Scott H. Biram makes a hell of a lot of noise for just one man with a guitar. For those who have never heard his albums or seen him live, Biram can come across like a raw, ripping combination of Lightening Hopkins and Motörhead’s Lemmy Kilmister performing under a religious revival tent.
“It’s a funny one,” said Biram over the phone. “It depends on the kind of people that are out there watching me do it, watching me set up, but a lot of the time some rocker dude will see me setting up and be like, ‘Ah, it’s one guy? Oh, boy.’ Then I play and afterwards they’re kissing my ass. I love it when that happens.”
The Texas-born Biram began playing in a punk band, The Thangs, and a few bluegrass bands before he developed his signature, raucous, solo style of electric and acoustic guitars wrung through beat up amplifiers, with his left foot pounding hypnotically on a stomp box. From song to song, Biram sings quietly haunting blues or emits shouts, yodels, and even death metal growls, while shredding through blues, country, hillbilly, gospel, rock n’ roll and heavy metal on six different guitars.
“I play an Explorer, but honestly, I do some of my metal songs on that, but it’s a really good blues guitar,” explained Biram. “It has a hot pick-up, so even when I’m using it clean, the clean channel on my amp and not distorted, it still has a grit to it. It’s a pretty bad ass blues guitar.”
Biram’s twisted mix of American music styles with punk and metal might seem dizzying at first, but it all seems to make sense when he puts it together. It begs the question, do all these disparate genres share a common spirit?
“Yes, it’s me. I’m the common spirit,” said Biram with a laugh. “This is all stuff I’ve been listening to for years, and different kind of music I’ve been playing for years.

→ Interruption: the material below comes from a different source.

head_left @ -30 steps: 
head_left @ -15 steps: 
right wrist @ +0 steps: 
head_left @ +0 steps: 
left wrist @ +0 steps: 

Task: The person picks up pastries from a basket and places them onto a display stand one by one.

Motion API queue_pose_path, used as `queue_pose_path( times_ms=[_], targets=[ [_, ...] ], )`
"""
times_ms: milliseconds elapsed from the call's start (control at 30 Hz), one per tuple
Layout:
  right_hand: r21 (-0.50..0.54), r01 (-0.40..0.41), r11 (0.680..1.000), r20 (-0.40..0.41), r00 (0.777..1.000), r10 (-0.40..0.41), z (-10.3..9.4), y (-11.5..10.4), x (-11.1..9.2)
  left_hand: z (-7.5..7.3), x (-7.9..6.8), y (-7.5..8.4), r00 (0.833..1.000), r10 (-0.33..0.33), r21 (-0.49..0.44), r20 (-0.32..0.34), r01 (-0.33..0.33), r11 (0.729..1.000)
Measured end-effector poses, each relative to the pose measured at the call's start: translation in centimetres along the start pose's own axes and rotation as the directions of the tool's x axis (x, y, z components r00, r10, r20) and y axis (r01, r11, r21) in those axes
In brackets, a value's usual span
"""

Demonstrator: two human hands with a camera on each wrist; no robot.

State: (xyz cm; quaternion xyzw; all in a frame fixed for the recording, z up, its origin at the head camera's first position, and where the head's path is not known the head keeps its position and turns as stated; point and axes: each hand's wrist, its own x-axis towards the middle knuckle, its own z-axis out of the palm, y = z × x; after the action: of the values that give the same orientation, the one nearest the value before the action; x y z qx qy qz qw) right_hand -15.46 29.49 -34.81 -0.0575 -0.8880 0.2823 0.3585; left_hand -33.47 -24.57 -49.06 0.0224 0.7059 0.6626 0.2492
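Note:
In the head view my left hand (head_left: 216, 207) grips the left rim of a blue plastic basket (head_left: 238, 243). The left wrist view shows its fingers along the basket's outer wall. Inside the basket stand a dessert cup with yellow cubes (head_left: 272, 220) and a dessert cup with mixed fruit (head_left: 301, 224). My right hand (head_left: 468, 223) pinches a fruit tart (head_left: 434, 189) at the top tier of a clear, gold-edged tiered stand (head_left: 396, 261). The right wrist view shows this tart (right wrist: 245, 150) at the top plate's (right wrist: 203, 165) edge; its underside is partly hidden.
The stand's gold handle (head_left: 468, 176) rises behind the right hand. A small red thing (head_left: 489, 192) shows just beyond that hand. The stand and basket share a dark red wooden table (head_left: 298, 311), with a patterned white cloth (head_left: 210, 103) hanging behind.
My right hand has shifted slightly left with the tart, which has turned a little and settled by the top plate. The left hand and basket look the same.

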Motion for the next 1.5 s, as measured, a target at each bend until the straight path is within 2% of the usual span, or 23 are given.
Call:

It all just kind of meshes together. Most American music is rooted in the blues and I’m rooted in the blues. Punk rock’s got that rebellion, hollering out about what’s wrong with the world. Punk is like that, blues is like that, and country has the musical structure of the blues underneath it a lot of the time. It all fits together.”
Much of Biram’s legend stems from a devastating accident that nearly killed him when he was hit head on by a semi-truck 17 years ago. With a lot of the subject matter in Biram’s songs touching on religion — his latest album, “I Sold My Soul to the Devil” is a collection of gospel covers —you would think that he might have had some kind of epiphany from the accident, but really, all he wanted to do was get back to what he loved.

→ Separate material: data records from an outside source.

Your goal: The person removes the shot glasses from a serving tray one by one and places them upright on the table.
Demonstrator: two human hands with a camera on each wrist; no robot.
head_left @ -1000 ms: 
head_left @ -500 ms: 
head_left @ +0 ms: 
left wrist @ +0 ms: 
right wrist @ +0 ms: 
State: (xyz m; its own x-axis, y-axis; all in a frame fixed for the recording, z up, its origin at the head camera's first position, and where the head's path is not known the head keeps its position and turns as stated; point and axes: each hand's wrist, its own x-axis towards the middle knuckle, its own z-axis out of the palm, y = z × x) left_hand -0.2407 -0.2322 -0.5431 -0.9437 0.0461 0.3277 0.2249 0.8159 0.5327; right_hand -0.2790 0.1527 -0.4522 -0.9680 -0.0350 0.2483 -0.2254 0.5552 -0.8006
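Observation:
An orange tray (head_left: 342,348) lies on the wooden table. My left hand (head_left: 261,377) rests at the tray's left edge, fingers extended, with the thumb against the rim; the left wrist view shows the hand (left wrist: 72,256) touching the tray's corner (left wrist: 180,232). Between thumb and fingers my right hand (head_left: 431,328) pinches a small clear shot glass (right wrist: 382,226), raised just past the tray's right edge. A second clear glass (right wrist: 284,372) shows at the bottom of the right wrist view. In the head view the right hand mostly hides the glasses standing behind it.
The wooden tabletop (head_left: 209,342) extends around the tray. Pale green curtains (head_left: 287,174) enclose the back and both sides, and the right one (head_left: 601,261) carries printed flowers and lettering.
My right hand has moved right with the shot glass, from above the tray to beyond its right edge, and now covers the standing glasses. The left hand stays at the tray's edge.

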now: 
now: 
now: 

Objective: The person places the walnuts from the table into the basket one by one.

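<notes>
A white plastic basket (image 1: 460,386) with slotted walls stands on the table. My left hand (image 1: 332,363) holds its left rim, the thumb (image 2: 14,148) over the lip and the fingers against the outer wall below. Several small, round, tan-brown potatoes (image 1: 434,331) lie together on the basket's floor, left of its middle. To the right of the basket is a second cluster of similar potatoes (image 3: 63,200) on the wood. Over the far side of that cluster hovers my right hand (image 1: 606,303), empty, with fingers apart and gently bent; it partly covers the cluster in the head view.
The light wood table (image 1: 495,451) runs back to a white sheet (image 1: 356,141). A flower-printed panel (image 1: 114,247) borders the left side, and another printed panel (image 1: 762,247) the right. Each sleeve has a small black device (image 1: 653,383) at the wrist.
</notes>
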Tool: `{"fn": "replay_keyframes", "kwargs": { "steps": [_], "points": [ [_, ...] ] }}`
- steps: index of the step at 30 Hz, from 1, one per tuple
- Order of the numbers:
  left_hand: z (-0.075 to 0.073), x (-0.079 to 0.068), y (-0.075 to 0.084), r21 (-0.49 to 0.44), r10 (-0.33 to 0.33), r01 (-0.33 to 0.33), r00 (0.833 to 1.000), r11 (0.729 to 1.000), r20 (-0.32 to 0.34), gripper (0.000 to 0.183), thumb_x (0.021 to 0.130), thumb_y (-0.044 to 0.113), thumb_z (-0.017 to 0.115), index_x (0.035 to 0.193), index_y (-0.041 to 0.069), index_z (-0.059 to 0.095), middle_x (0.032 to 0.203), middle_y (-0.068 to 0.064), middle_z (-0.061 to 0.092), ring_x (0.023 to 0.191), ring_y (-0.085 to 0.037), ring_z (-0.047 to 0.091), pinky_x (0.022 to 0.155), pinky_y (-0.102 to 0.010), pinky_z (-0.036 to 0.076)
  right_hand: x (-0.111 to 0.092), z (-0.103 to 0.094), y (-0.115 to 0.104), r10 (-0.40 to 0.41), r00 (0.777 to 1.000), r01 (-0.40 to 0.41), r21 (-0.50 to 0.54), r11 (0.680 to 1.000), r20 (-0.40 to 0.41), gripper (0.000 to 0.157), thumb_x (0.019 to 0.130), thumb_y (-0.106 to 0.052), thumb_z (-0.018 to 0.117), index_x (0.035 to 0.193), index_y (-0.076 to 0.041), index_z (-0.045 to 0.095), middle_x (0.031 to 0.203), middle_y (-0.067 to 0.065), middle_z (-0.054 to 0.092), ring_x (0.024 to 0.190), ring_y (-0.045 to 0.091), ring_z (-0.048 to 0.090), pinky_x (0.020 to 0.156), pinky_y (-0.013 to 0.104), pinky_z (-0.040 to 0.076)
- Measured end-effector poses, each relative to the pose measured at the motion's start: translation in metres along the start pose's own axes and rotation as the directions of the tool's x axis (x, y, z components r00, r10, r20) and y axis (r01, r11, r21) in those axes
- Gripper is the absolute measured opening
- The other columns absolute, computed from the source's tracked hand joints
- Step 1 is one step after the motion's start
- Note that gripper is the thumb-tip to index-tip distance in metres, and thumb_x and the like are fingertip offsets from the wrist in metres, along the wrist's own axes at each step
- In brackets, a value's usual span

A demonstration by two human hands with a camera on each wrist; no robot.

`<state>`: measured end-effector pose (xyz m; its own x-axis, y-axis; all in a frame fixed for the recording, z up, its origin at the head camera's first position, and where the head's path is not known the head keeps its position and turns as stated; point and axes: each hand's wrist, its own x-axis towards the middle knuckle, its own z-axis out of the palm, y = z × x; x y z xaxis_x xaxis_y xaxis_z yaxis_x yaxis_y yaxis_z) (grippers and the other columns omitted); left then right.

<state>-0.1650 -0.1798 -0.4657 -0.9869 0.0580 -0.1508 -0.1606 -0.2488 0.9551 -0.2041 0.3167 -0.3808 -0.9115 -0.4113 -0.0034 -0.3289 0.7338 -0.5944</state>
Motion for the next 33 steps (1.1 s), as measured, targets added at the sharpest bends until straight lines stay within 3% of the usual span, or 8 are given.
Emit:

“I was just determined to get back out there on the road,” said Biram. “Right before my wreck was when I was starting to pick up some momentum with my music and getting pretty decent crowds.”

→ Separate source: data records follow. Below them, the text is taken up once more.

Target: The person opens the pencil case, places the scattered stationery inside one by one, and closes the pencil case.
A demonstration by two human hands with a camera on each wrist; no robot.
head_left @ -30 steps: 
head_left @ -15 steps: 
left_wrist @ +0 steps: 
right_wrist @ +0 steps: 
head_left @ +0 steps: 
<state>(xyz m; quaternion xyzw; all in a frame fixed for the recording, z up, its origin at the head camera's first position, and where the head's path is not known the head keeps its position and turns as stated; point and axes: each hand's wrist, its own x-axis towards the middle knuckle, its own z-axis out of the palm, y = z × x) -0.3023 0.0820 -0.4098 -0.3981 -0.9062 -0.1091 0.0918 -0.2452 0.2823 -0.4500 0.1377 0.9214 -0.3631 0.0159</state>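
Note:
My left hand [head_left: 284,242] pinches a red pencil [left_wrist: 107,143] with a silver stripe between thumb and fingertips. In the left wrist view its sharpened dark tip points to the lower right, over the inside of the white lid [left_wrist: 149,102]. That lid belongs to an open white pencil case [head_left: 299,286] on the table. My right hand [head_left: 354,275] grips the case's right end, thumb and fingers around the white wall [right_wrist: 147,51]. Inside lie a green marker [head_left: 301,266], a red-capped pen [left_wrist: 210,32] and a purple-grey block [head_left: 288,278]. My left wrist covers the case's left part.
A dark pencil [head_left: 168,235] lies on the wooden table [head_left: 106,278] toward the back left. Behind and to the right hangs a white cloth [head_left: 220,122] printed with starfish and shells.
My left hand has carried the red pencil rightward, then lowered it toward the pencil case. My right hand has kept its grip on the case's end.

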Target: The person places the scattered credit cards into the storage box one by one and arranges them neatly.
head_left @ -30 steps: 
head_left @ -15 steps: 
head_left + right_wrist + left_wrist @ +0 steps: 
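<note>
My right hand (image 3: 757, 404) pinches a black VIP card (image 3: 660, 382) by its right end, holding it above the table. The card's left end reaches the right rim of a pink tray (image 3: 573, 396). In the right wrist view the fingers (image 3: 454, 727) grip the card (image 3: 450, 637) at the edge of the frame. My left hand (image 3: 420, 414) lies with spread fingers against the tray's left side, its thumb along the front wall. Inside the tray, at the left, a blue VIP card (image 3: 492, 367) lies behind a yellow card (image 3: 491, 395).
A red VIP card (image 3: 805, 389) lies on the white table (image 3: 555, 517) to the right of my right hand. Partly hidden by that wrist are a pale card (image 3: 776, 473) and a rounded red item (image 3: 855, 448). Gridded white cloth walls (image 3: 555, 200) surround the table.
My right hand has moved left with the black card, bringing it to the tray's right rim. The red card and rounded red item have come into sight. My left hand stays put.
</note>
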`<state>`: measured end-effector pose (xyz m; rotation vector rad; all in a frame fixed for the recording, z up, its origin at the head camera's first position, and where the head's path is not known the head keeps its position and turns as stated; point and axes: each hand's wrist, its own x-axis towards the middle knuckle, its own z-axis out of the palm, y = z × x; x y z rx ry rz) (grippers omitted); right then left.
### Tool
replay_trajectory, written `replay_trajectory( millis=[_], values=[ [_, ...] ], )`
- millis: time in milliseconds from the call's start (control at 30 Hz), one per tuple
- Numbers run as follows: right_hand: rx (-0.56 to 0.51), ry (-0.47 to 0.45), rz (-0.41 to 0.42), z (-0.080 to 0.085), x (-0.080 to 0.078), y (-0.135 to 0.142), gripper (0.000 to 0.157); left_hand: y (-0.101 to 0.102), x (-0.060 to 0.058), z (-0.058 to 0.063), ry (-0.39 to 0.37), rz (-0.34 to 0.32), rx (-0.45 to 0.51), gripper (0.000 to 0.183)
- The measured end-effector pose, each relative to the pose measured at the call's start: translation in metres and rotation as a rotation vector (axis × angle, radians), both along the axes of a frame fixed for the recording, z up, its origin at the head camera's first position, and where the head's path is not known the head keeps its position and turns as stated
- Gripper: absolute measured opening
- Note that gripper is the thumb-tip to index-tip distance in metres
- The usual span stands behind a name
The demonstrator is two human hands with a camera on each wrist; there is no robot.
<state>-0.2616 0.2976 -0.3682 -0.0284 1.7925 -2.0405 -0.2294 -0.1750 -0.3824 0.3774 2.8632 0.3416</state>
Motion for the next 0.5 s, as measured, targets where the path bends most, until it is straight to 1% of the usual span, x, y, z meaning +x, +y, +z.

“When I woke up in the hospital after they had flown me by helicopter and I’d gone through thirteen surgeries, I woke up with my dad asking if I knew why I was here. I had tubes stuck down my throat and pins sticking out of my legs. My dad said, ‘You got hit by an 18-wheeler.’ So I made the symbol, like I was honking a big rig horn and then flipped him the bird. Then I tried to spell the word ‘tour’ with my hands because I was worried if the tour was going to get canceled. That’s the first thing I thought of when I woke up.”
Just a month later, Biram was performing in a wheelchair with Daniel Johnston at The Hole in the Wall in Austin, and then he did a legendary gig at the Continental Club. There was nothing that could keep Biram from getting back on his feet.
“Even though I couldn’t walk, that night when I got home I got in the bed and I heard this noise above me. I looked up and there was this scorpion hanging from an air conditioner vent right above me. I said, ‘Mom, there’s a...’and I got that much of the sentence out before it fell on me. I jumped all the way across the room into a chair on the other side of the room even though I was crippled. I don’t know how I did it.”